While it is true of this nation’s history that workers have always had to bear the brunt of recurring cycles of national depression since 1817, the idea, inherent in Dabney’s argument, that production and consumption are factors of unlimited quantity when unharnessed, does not accord with the concurrent history of corporate profit motivation.  Louis Adamic provides a set of questions of what profit motivation produces in the cycle of manufacturing and distribution in his book, Dynamite: A Century of Class Violence in America, 1830-1930 (London: Rebel Press, 1984; first published in 1931 and revised by the author in 1934).  In looking at racketeering and sabotage, two elements that rose hand-in-hand with industrialization in the nineteenth century and had been professionalized at the time of his writing, Adamic asks from the workers’ point of view:

“…have not [the capitalist class] laid waste the country’s national resources with utter lack of consideration for their human values — forests, mines, land and waterways?  Did they not dump cargoes of coffee and other goods into the sea, burn fields of cotton, wheat and corn, throw trainloads of potatoes to waste — all in the interest of higher incomes?  Did not millers and bakers mix talcum, chalk and other cheap and harmful ingredients with flour?  Did not candy manufacturers sell glucose and taffy made with vaseline, and honey made with starch and chestnut meal?  Wasn’t vinegar often made of sulphuric acid?  Didn’t farmers and distributors adulterate milk and butter?  Were not eggs and meat stored away, suffering deterioration all the while, in order to cause prices to rise?” (205)
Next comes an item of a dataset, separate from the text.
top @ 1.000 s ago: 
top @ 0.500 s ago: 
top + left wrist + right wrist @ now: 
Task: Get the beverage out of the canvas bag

Adamic relates the case of the Pacific Northwest Lumber Trust and the demand for lumber in 1917.  After the entry of the United States into World War I, the demand for lumber in various industries skyrocketed.  In consequence, lumber companies took advantage by boosting their prices: “…some increased them from $16 to $116 per thousand feet in a few days, and before the end of 1917 were selling spruce for government airplanes at $1200 a thousand.  And most of that spruce could not be used for airplanes.”  By comparison, workers’ wages increased only slightly where strikes were successful in coercing employers into raising wages (168).
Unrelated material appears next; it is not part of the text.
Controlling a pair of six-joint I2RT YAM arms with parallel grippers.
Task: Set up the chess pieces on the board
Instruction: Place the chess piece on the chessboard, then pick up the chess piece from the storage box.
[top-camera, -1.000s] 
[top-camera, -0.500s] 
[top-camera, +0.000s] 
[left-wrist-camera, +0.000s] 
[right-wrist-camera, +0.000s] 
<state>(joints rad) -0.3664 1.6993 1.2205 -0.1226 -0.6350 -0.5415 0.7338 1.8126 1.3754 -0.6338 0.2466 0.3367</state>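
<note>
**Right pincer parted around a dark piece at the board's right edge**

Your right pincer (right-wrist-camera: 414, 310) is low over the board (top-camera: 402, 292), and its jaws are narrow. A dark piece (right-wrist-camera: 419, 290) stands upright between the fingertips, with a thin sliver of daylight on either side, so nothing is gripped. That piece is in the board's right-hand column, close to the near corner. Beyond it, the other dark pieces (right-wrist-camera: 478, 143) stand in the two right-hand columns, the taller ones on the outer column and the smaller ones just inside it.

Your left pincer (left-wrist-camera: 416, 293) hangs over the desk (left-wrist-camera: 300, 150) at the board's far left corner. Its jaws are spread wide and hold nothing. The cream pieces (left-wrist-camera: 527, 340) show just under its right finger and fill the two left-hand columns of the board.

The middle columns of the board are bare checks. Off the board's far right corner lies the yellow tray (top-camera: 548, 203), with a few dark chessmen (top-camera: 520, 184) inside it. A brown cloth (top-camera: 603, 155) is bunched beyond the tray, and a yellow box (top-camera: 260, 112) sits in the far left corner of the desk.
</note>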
The corporate landscape is the same today, witness oil spills destroying natural ecosystems, fracking for natural gas polluting natural water tables, or factories and mining polluting natural waterways.  The profit motive in manufacturing has not changed.  When pressed or when seeking to maximize profit, corporations have simply moved operations overseas where concerns for environmental degradation and worker health and safety do not exist.  I recommend viewing the film, Last Train Home (2009), directed by Lixin Fan, which documents the movement of 130 million Chinese workers during New Year to reunite with their families only several days out of the year.   It is heart rending with its focus on the cumulative effects upon the individual worker and the dissolution of family.  Or, come to see the screening of Dust: The Great Asbestos Trial (2011), directed by Niccolo Bruna and Andrea Prandstralle of Italy, in its San Francisco premiere on Friday, July 6th.  Besides exploring the “first great criminal trial” against asbestos manufacturers, which opened in Turin in 2009 and resulted in convictions in 2012, the film offers a look at the plight of asbestos-related work in India and Brazil.  For further information on this and other LaborFest events for the month of July, visit: http://www.laborfest.net.  A booklet for the complete programme is also available around the city, including The Green Arcade bookstore, 1680 Market Street at Gough.
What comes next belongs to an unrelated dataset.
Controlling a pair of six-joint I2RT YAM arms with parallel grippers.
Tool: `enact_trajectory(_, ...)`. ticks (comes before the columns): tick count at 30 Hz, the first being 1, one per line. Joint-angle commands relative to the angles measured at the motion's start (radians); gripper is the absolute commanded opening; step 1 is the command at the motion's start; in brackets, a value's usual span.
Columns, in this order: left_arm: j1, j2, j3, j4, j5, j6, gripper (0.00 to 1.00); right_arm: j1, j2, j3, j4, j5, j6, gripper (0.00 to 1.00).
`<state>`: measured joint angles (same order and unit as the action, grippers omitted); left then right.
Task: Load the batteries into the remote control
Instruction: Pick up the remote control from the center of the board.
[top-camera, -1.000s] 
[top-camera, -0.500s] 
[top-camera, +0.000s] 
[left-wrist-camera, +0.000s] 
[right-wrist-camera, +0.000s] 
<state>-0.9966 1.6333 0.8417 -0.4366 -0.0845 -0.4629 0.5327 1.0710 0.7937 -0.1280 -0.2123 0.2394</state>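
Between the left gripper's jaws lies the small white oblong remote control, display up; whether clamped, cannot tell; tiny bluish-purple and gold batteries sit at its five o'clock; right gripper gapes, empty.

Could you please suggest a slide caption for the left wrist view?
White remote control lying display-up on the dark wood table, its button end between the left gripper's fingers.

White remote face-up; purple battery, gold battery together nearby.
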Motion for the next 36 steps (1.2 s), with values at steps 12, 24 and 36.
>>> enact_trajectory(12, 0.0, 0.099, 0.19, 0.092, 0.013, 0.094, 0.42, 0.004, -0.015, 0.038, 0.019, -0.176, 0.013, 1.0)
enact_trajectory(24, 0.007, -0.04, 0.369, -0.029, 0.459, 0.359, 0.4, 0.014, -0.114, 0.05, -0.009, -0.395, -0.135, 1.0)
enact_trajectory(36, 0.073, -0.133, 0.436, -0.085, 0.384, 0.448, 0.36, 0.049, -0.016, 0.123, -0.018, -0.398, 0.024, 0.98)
Revolution or Jobs is still a useful guide to the economic landscape of the early years of the Great Depression.  Through this reading, one finds a palpable sense of the scope and detail of human misery from the time.  It was a time when people believed revolution could happen.  Adamic shows how the press only reported on unemployment and hunger when, starting in 1930, communists organized hunger demonstrations and parades, which often resulted in mounted police riding down upon demonstrators and clubbing them, causing much bloodshed.  It was the bloodshed which made headlines.  And it was those headlines that gradually forced Hoover to publicly acknowledge the seriousness of the unemployment problem.